### Instructions to follow:
Give back all of the data exactly as it stands, with the pictures removed.

### Recorded information:
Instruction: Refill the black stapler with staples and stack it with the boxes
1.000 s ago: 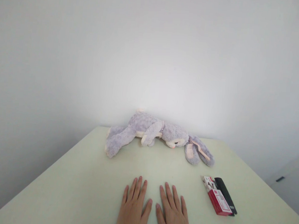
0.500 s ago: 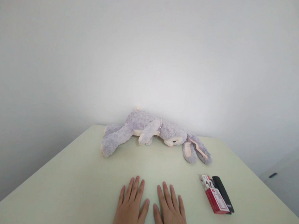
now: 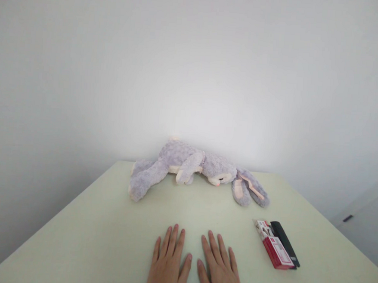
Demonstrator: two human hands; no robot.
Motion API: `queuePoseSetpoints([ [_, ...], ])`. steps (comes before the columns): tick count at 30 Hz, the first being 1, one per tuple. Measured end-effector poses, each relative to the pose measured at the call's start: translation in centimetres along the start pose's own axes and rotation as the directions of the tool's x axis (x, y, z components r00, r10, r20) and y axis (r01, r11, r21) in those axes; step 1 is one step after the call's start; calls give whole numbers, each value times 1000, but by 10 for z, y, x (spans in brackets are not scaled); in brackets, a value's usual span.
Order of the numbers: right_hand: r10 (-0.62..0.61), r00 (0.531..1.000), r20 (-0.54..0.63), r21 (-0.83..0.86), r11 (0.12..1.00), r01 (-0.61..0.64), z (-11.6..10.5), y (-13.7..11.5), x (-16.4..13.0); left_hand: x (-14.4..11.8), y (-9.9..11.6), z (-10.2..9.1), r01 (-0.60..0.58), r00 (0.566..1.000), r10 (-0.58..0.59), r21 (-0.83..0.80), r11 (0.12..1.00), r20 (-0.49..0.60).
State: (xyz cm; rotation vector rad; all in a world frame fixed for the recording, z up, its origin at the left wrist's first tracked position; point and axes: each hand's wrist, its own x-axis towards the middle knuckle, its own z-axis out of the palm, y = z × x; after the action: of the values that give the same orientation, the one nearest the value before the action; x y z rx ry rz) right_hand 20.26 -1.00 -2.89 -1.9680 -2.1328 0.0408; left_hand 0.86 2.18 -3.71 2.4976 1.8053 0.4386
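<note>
My left hand (image 3: 167,265) and my right hand (image 3: 220,271) lie flat, palms down, side by side on the pale green table (image 3: 88,238) near its front edge. Neither holds anything, and the fingers are slightly spread. A lilac plush rabbit (image 3: 193,167) lies on its side at the far edge of the table, its long ears stretched out to the right. To the right of my right hand rests a red and white box (image 3: 274,250) with a black flat object (image 3: 285,243) beside it.
A plain white wall stands directly behind the table. A grey cabinet front with a dark handle (image 3: 347,218) shows at the far right, beyond the table's edge.
Only the view has shifted slightly; both hands stay flat on the table and the objects have not moved.
</note>
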Motion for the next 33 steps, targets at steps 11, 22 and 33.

### Expected answer:
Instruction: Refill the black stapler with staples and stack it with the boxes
1.000 s ago: 
0.500 s ago: 
now: 
Demonstrator: two human hands; no robot.
Motion API: `queuePoseSetpoints([ [_, ...], ])`. steps (comes before the columns): tick count at 30 Hz, the first being 1, one per tuple. Measured end-effector poses, each relative to the pose measured at the call's start: translation in centimetres along the start pose's own axes and rotation as the directions of the tool's x axis (x, y, z components r00, r10, r20) and y axis (r01, r11, r21) in those axes; step 1 is one step after the call's start; calls give whole numbers, each value times 1000, but by 10 for z, y, x (spans in brackets are not scaled); in brackets, a value's usual span.
Order of the numbers: right_hand: r10 (-0.62..0.61), r00 (0.531..1.000), r20 (-0.54..0.63), r21 (-0.83..0.86), r11 (0.12..1.00), r01 (-0.61..0.64), z (-11.6..10.5), y (-13.7..11.5), x (-16.4..13.0); left_hand: x (-14.4..11.8), y (-9.9..11.6), z (-10.2..9.1), r01 (-0.60..0.58), r00 (0.566..1.000), r10 (-0.58..0.59), r21 (-0.83..0.80), r11 (0.12..1.00), r20 (-0.49..0.60).
State: (xyz cm; rotation vector rad; all in a world frame fixed for the recording, z up, its origin at the left wrist's first tracked position; point and axes: each hand's wrist, its own x-axis towards the middle knuckle, its own z-axis out of the palm, y = z × x; after the action: of the values that give the same orientation, the one nearest the value before the action; x y z rx ry rz) right_hand 20.26 -1.00 -2.89 -1.9680 -2.1328 0.0408; left_hand 0.86 2.18 -3.71 2.4976 1.8053 0.4386
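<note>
My left hand (image 3: 167,265) and my right hand (image 3: 220,271) lie flat, palms down, side by side on the pale green table (image 3: 88,238) near its front edge. Neither holds anything, and the fingers are slightly spread. A lilac plush rabbit (image 3: 193,167) lies on its side at the far edge of the table, its long ears stretched out to the right. To the right of my right hand rests a red and white box (image 3: 274,250) with a black flat object (image 3: 285,243) beside it.
A plain white wall stands directly behind the table. A grey cabinet front with a dark handle (image 3: 347,218) shows at the far right, beyond the table's edge.
Only the view has shifted slightly; both hands stay flat on the table and the objects have not moved.
</note>
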Motion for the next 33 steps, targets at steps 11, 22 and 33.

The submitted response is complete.